I know one has to simplify these things a bit for foreigners Duya, but I think this is an oversimplification. For the OP, ijekavian Serbian exists as well and is the standard variant used by Serbs in Bosnia-Herzegovina, Croatia and Montenegro. And then there's also standard Montenegrin which is also ijekavian. Basically, in the BCSM area, standard Serbian of Serbia is ekavian, other standards are ijekavian.


----------



## Duya

If you take my adjectives as geographic rather than ethnic (or sociolinguistic) denominations, then the simplification works much better, doesn't it?


----------



## Vanja

And what dialect do Canadian Serbs speak?  Or when you get to the North Pole?


----------



## aprendiendo argento

_Pesma _is also Kajkavian Croatian, but _popevka _is much more common and is likely to be used instead.


----------



## MPA

Ok, all this -kavian words are new to me... But I understand this point of jat evolution.

Thank you.


----------



## Gnoj

*e*kavian: p*e*sma, ml*e*ko, l*e*po, l*e*pota, vr*e*me (Serbia)
*ije*kavian: p*je*sma, ml*ije*ko, l*ije*po, l*je*pota, vr*ije*me (Bosnia and Herzegovina, Montenegro and most of Croatia)
*i*kavian: p*i*sma, ml*i*ko, l*i*po, l*i*pota, vr*i*me (part of Croatia)

*kaj*kavian, *cha*kavian, *shto*kavian and *shta*kavian (kajkavski, čakavski, štokavski i štakavski) are subgroups and they are named after their respective dialect forms for the word "what": *kaj*, *ča*, *što* and *šta* (_što_ is standard in Croatian, _šta_ is standard in the other BCS standards).

The *-ka* part (ie kaj*ka*vski) is just a verb sufix - if one is speaking kajkavian, then they are kaj-*ing* (kaj*ka*), if they are speaking shtokavian, then they are što-*ing *(što*ka*).

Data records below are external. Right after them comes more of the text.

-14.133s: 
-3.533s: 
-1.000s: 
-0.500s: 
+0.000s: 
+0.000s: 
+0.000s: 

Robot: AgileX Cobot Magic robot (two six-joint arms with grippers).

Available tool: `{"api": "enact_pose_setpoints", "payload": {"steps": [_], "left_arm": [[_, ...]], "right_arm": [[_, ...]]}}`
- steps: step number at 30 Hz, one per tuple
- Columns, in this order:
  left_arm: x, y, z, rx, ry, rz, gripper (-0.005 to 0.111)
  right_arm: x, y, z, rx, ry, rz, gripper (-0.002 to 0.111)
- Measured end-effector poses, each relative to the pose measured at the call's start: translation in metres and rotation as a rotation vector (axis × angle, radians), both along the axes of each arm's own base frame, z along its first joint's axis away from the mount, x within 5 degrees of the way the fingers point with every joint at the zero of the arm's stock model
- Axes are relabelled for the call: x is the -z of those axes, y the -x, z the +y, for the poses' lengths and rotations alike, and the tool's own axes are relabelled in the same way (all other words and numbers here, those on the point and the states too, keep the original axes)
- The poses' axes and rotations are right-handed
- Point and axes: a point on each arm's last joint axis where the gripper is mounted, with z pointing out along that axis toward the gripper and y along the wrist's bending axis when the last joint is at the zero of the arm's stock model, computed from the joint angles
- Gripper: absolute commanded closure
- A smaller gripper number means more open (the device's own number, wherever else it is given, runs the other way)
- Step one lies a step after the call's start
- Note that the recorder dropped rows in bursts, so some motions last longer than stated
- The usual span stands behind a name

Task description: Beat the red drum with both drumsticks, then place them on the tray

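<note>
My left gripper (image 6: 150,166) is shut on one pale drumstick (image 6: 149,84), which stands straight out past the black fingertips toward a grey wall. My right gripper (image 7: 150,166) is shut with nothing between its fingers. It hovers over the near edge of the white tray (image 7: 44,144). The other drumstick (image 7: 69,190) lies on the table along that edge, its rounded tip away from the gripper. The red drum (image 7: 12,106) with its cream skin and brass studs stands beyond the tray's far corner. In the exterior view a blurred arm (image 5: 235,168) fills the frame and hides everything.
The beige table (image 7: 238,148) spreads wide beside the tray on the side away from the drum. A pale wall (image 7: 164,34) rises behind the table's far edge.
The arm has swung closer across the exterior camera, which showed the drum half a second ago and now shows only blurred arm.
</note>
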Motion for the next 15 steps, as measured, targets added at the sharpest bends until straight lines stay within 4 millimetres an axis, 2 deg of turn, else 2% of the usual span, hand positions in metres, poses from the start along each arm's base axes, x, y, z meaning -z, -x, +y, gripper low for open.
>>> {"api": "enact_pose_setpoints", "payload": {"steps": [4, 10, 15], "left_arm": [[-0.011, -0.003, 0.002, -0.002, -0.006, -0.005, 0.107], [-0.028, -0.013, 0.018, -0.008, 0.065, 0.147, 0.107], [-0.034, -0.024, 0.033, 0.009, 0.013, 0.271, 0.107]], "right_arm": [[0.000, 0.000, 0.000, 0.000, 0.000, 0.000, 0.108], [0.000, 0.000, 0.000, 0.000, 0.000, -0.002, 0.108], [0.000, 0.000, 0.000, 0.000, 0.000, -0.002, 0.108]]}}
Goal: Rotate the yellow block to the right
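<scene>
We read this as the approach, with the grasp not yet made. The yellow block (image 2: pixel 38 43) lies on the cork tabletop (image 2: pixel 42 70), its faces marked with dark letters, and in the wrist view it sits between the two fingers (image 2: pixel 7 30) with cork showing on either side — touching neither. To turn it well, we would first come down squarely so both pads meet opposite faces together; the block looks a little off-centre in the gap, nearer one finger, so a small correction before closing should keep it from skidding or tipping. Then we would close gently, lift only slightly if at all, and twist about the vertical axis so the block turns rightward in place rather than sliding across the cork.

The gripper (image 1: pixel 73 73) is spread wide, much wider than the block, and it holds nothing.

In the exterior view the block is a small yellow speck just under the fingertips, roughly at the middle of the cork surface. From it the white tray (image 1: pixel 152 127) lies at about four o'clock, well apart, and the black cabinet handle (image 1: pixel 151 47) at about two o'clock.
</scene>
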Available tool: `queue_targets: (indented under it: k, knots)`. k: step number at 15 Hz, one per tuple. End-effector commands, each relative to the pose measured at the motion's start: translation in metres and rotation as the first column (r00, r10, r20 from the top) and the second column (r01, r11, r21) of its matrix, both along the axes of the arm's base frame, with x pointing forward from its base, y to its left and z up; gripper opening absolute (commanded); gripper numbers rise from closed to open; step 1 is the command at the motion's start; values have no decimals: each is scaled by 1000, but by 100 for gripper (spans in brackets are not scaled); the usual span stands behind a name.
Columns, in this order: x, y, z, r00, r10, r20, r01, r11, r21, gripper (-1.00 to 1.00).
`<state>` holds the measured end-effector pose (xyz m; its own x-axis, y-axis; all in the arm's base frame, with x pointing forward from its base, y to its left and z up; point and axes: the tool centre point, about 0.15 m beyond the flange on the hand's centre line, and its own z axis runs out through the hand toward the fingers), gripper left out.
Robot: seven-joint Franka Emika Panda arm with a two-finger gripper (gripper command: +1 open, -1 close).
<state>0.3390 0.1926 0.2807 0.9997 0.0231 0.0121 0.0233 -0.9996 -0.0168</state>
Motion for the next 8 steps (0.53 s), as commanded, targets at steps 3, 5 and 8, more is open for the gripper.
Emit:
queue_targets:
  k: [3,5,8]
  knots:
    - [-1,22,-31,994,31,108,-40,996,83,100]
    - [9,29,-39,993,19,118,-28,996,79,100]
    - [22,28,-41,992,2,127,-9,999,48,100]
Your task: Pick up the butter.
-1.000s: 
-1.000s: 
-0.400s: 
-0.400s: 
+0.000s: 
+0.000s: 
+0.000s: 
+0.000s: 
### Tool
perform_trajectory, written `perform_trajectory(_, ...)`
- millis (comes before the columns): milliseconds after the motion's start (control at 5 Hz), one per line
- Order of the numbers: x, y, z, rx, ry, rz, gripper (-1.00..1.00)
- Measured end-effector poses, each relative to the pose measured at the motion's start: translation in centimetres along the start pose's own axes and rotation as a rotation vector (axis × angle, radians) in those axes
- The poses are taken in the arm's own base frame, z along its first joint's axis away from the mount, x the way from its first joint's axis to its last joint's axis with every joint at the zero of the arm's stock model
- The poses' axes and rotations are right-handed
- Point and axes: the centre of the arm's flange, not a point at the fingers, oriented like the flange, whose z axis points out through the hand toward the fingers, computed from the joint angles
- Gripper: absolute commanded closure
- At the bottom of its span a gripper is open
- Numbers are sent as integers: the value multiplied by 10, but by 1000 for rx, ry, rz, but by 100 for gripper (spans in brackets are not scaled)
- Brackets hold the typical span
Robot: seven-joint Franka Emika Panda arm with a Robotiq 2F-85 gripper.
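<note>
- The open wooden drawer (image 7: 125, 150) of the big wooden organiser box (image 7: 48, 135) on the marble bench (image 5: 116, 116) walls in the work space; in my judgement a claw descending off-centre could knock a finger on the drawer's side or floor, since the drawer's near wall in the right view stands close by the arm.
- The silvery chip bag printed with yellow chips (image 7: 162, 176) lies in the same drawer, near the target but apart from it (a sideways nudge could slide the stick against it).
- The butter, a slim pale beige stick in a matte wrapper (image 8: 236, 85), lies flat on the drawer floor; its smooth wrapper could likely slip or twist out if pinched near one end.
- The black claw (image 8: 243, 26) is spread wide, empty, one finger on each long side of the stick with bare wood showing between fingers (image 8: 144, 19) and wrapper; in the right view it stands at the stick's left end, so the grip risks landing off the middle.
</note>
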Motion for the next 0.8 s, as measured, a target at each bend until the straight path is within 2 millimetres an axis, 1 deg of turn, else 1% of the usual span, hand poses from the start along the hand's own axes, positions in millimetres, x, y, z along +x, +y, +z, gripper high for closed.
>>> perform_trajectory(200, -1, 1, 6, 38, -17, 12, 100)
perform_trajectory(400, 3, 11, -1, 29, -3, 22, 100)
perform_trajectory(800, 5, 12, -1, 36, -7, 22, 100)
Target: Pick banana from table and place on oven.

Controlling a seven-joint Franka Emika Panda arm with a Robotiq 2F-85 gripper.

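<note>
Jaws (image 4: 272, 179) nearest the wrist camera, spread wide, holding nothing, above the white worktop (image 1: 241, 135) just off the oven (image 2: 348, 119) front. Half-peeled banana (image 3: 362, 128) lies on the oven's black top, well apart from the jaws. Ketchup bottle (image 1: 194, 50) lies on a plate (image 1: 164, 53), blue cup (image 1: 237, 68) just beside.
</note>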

And the last part *-vski *is a common Slavic sufix for what *-ic*, *-ian* and *-ish* are in English (German*ic*, Croat*ian*, Engl*ish*).

I hope I explained well, sorry for my weak linguistic terminology.


----------



## Vanja

Gnoj said:


> *e*kavian: p*e*sma, ml*e*ko, l*e*po, l*e*pota, vr*e*me (Serbia)
> *ije*kavian: p*je*sma, ml*ije*ko, l*ije*po, l*je*pota, vr*ije*me (Bosnia and Herzegovina, Montenegro and most of Croatia) *and in some parts of Serbia*
> *i*kavian: p*i*sma, ml*i*ko, l*i*po, l*i*pota, vr*i*me (part of Croatia)





> Ijekavica nije pokazatelj nacionalnog identiteta jer je zajednička svim nacijama kojima je do jugoslovenskog rata standardni jezik bio srpskohrvatski: srpskoj, hrvatskoj i bošnjačkoj/muslimanskoj.
> 
> To narěčje je, suprotno popularnom mišljenju, i autentično srpsko standardno narečje. Ijekavski se u narodu živo govori u ovim opštinama u Srbiji: Prepolje, Priboj, Nova Varoš, Senica, Tutin, Novi Pazar, Ivanjica, Arilje, Čajetina, Užice, Bajina Bašta, Koserić, Požega, Lučani, Čačak, a mestimično i u opštinama – Kraljevo, Gornji Milanovac, Valjevo, Loznica, Ljubovija, Mali Zvornik, Medveđa, Bojnik, Prokuplje, Kuršumlija, Kladovo, kao i u mnogim opštinama u obema pokrajinama. Ijekavica je i prvo književno narečje modernog srpskog jezika i, ako ni zbog čega drugog, rođeni ekavci imaju motiv da je nauče zbog svoje književne tradicije.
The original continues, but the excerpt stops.